One day several years ago, as I was leaving for work in the morning, I was feeling a little discouraged. The price of gas had risen to over four dollars a gallon. Thousands of people's lives had been devastated by Hurricane Katrina. Fritz was scheduled to have an MRI of his brain in order to diagnose over a year of unexplainable symptoms. What was happening to our lives! Where was God!
It was the end of September, long after dragonflies, but there he was, lighting on the tall, gone-by Tiger Lilly. Reminding me that he was still there, quietly doing his work, faithful, merciful and loving; intricate and beautiful; beyond understanding. So like my God. Tender beauty in his wings. Strength in his body. Wisdom in his eyes. Comfort and joy in his presence.
The dragonfly has a way of coming back, reminding me that he is still here long after the hot summer season has passed. The day we went for the brain MRI, the dragfonfly showed up in the ladies restroom. Fritz had gone down the hall with the nurse to have the test done, leaving me in the waiting room....to wait. I slipped into the restroom to pray. After a few minutes I looked up and noticed on the wall beside me, a large picture of a beautiful dragonfly. Once again, the dragonfly reminded me that God is with me. When I don't see him, when I am alone and afraid. Even in late October....he came back again....for me.
A few months later we were heading to Dulles Airport. Fritz was driving. I was stressing. The traffic was terrible. Kristin (our oldest daughter) was flying home from Boston, MA after spending a week with some friends of our family. As we inched up the highway, the clock seemed to take giant steps forward. I couldn't stand the thought that we would be late and wouldn't be there when Kristin arrived. This was her first time flying alone and well....you know, mothers are going to worry. I put my head down to pray and when I looked up again my eyes landed on the license plate on the car ahead of me. It read DRGNFLY. I immediately felt the reassurance that God was with us and that He heard my prayer. The dragonfly came back again....for me. Over the years the dragonfly continues to come back when I least expect him, reminding me again and again that God is with me. He knows I need a constant reminder of His presence.

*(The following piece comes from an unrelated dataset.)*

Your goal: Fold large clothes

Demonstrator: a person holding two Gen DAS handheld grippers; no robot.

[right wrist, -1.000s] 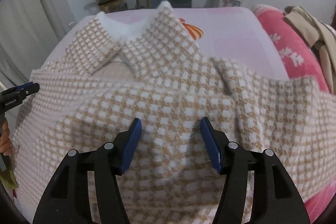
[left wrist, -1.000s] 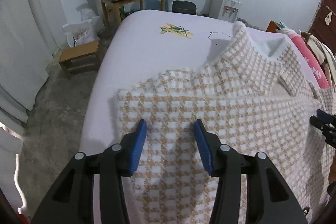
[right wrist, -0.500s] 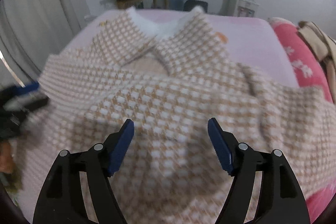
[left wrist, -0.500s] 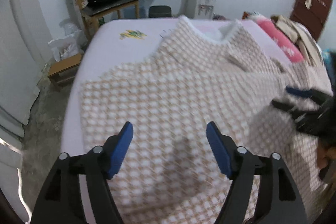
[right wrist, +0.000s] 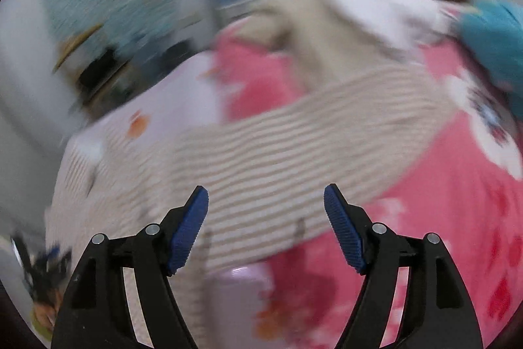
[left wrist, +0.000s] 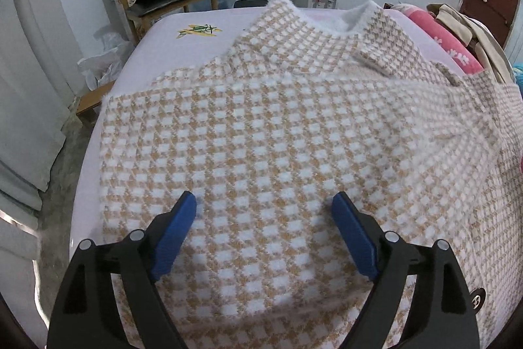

When my grandmother passed away three years ago my aunts and uncles planned to have an estate sale of all her belongings. Before the sale, all the grandchildren were offered the opportunity to look through her things to see if there was something special that we might like to keep. There was a little dragonfly pin. I don't remember ever seeing Gramma wear it, but there amidst a small collection of costume jewelry, there it was, begging to come to me. But it was too late. By the time the word got to my aunts and uncles that I had requested the dragonfly pin, it had found its way to a little antique shop in Cape Cod, MA to be sold!
A year later, in June of 2011 my Mom and Dad had just returned from RI where they had been visiting relatives. When they returned, Mom handed me a little red box. I had no idea what it was. When I opened the box I was so excited to see Gramma's beautiful little dragonfly pin inside. The dragonfly came back again....for me. God is here.
Fritz is confined to bed, too weak to even sit in his wheelchair. He is using the oxygen machine day and night to help relax his breathing. God I need you. Sitting under a tent at the cemetery, the casket right in front of me, it is a hot summer day. The crowd of people around the little tent trying to step out of the sun and straining to hear the words. The last words that were ever spoken for Fritz. I sat next to my mother holding her hand. Our pastor's beautiful wife filled the air as she sang Near to the Heart of God. The dragonfly came under the tent, flew over the casket with the beautiful red flowers laying across the top, then right over my shoulder, past my mother and out the other side. God you are always with us. Thank you for the dragonfly.
I recently met a new friend who shares my passion for dragonflies. When I realized our common interest I could not help but ask her what significance the dragonfly held for her. She explained to me that the lifespan of a dragonfly is very short- only about a day. All they are to do in life they are to accomplish in the relatively short period of time they are given. She continued by explaining that we also must accomplish what we are to do in our lifetime in the relatively short time we are given and that we never know how long that time will be. How beautiful. How true.
Kady, thanks so much for sharing your thoughts with us. I am encouraged to hear how God has held you through this journey. My faith is bolstered by hearing how you have remained faithful. I have such fond memories of our years together in Culpeper, when our children were little. I thank God for allowing us to bump in to each other last fall, too, during Fritz's and my dad's stays at Health South. I think of you and your family often and lift you up to our Father.